The Stoxx 600 was up 0.7% by mid-morning, with all sectors and major exchanges trading in positive territory. Oil and gas led the way, up 2.4%.

The European Central Bank on Thursday raised its key interest rate from 1.5% to 2% and said it would try to reduce its balance sheet by about 15 billion euros ($15.9 billion) every month from March 2023 until the end of the second quarter. The ECB said rate hikes should continue at a “significantly sustained pace”.

The Bank of England and the Swiss National Bank followed a similar tone and also opted for 50 basis point hikes in line with the US Federal Reserve’s decision on Wednesday. Fed Chairman Jerome Powell also noted that the central bank’s efforts to curb inflation are far from over, and said policymakers “need to stay at it.”

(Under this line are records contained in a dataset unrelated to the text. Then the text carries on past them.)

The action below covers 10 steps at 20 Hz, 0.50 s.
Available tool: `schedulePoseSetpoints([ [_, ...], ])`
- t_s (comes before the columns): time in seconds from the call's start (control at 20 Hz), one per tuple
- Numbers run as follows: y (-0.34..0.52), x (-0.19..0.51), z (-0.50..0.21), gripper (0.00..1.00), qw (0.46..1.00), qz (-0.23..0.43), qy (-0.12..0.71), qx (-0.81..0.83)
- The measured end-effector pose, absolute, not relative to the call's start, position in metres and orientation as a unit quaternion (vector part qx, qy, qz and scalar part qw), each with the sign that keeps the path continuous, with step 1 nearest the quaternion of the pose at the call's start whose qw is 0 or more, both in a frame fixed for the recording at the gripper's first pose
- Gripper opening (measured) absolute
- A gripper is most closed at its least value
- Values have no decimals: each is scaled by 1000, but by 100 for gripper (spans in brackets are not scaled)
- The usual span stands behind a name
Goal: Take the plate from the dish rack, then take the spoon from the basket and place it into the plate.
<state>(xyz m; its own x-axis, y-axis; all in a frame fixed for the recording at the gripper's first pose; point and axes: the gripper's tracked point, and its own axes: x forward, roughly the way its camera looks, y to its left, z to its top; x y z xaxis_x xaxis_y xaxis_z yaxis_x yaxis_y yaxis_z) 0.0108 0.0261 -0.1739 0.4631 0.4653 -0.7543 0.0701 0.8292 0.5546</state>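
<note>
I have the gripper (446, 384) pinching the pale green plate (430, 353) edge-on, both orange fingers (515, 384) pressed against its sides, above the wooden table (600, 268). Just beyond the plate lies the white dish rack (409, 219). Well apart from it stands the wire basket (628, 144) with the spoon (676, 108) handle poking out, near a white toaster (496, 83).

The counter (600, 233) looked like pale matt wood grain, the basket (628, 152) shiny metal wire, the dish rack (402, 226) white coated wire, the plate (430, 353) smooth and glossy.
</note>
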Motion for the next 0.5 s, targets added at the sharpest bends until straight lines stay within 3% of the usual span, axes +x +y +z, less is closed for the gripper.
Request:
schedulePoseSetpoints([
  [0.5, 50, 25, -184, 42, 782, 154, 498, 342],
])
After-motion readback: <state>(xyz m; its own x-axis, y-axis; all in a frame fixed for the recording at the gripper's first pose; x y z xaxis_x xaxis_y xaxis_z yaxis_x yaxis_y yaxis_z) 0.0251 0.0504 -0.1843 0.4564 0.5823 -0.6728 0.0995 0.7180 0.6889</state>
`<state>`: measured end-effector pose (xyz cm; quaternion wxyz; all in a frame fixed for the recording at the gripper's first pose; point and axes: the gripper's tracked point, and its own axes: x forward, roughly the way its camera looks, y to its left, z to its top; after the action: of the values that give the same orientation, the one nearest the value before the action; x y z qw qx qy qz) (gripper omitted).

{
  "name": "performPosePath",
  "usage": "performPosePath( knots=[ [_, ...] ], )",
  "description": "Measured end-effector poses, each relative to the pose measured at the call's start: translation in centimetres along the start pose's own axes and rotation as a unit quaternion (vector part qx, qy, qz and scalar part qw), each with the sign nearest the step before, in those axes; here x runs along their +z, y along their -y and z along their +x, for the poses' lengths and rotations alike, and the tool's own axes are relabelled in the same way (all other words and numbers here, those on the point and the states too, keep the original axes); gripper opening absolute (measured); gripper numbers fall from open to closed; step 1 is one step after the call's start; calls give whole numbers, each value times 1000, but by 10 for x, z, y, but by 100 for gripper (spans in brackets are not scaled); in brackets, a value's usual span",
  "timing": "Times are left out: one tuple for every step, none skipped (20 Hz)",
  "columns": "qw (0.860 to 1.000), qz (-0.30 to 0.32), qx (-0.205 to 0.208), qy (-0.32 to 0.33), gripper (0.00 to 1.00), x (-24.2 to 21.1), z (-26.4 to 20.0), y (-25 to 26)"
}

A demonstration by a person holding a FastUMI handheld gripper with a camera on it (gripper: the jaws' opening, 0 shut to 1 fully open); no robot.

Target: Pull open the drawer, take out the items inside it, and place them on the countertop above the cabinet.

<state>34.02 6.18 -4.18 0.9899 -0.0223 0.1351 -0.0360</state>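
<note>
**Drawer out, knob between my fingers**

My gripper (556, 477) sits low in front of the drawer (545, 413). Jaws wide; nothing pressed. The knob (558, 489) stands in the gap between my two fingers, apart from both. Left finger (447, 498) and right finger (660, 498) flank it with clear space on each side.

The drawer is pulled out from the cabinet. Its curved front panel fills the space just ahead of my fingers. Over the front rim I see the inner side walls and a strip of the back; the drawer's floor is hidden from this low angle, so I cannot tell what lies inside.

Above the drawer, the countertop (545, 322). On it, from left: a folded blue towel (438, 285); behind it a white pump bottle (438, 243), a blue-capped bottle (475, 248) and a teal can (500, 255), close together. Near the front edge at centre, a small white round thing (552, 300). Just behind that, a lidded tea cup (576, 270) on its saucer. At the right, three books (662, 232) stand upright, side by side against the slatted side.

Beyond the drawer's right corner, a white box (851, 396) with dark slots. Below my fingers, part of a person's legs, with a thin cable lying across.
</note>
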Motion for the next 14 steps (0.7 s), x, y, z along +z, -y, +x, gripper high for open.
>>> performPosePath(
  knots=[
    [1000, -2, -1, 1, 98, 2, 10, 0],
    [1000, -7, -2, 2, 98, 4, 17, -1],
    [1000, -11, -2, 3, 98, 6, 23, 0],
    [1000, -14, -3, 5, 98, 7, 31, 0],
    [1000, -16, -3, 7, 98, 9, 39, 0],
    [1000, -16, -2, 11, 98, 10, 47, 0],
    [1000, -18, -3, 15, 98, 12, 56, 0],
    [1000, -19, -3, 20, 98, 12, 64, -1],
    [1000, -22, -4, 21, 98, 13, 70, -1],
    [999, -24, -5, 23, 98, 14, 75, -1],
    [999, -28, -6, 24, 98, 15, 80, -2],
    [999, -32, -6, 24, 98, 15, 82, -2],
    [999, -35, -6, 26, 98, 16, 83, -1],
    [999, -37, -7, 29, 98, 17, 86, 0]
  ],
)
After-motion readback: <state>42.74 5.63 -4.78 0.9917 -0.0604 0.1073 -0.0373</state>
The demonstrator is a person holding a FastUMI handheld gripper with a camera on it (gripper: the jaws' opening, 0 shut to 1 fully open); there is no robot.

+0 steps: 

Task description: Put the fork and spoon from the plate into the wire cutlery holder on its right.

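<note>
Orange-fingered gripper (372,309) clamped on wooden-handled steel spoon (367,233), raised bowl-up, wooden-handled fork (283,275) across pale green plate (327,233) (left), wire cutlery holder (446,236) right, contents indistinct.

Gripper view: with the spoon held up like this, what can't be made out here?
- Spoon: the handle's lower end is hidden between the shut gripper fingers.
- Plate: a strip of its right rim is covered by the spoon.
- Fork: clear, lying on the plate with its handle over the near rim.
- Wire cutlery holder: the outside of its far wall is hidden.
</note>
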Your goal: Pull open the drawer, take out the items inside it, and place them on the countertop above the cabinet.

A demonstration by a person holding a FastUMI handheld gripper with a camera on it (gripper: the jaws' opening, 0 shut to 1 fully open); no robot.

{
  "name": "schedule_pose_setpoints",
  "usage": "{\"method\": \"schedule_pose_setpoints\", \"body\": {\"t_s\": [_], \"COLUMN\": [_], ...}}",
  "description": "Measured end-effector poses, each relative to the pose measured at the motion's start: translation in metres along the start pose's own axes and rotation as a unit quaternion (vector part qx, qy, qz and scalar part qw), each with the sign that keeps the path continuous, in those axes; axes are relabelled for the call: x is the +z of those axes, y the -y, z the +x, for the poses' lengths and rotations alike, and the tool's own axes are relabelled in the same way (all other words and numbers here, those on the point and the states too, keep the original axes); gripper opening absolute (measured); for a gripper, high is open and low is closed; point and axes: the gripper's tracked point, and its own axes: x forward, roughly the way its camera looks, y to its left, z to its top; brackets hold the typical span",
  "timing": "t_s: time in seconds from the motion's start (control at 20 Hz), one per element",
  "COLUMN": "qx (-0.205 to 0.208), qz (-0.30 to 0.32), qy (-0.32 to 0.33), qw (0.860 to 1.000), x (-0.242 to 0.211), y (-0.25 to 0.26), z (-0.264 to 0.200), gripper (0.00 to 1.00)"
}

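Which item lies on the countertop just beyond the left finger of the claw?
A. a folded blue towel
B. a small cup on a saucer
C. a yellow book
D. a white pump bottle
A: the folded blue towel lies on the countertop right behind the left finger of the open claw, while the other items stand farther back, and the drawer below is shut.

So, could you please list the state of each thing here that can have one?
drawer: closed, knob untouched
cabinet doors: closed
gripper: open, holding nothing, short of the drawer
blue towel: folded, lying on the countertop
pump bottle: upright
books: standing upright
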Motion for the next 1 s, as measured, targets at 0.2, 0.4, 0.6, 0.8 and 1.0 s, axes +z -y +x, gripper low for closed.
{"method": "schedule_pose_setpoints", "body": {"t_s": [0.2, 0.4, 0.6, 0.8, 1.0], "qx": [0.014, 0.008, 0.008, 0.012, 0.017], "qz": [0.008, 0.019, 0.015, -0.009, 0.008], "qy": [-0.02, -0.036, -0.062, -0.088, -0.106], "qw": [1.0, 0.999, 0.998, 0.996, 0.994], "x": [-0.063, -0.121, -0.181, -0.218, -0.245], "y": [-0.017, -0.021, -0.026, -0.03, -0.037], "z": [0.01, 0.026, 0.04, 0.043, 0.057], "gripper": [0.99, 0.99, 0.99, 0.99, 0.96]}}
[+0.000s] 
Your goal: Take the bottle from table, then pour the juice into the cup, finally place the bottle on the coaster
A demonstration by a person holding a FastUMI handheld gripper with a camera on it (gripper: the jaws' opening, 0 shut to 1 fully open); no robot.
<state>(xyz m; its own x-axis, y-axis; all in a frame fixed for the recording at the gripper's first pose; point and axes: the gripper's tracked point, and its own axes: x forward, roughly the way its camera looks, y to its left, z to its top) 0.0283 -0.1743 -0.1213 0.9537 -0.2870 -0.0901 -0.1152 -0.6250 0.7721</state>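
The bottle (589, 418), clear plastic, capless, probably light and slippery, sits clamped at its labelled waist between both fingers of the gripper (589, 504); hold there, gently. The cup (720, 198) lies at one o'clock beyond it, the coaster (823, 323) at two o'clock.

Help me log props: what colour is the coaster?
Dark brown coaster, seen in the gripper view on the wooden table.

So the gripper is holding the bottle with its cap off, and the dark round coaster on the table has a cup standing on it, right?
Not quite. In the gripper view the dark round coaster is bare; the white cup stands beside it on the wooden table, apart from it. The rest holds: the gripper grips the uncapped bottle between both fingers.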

The moves sent the Stoxx 600 into sharp losses for two straight sessions, sending the European blue-chip index to near five-week lows.

Asia-Pacific markets retreated on Monday as traders struggled to overcome recession fears while Chinese officials pledged to stabilize the country’s economy in 2023 and maintain ample liquidity in financial markets.

U.S. stock futures were marginally higher in early trade on Monday, as Wall Street’s main averages posted their second straight week of losses for the first time since September.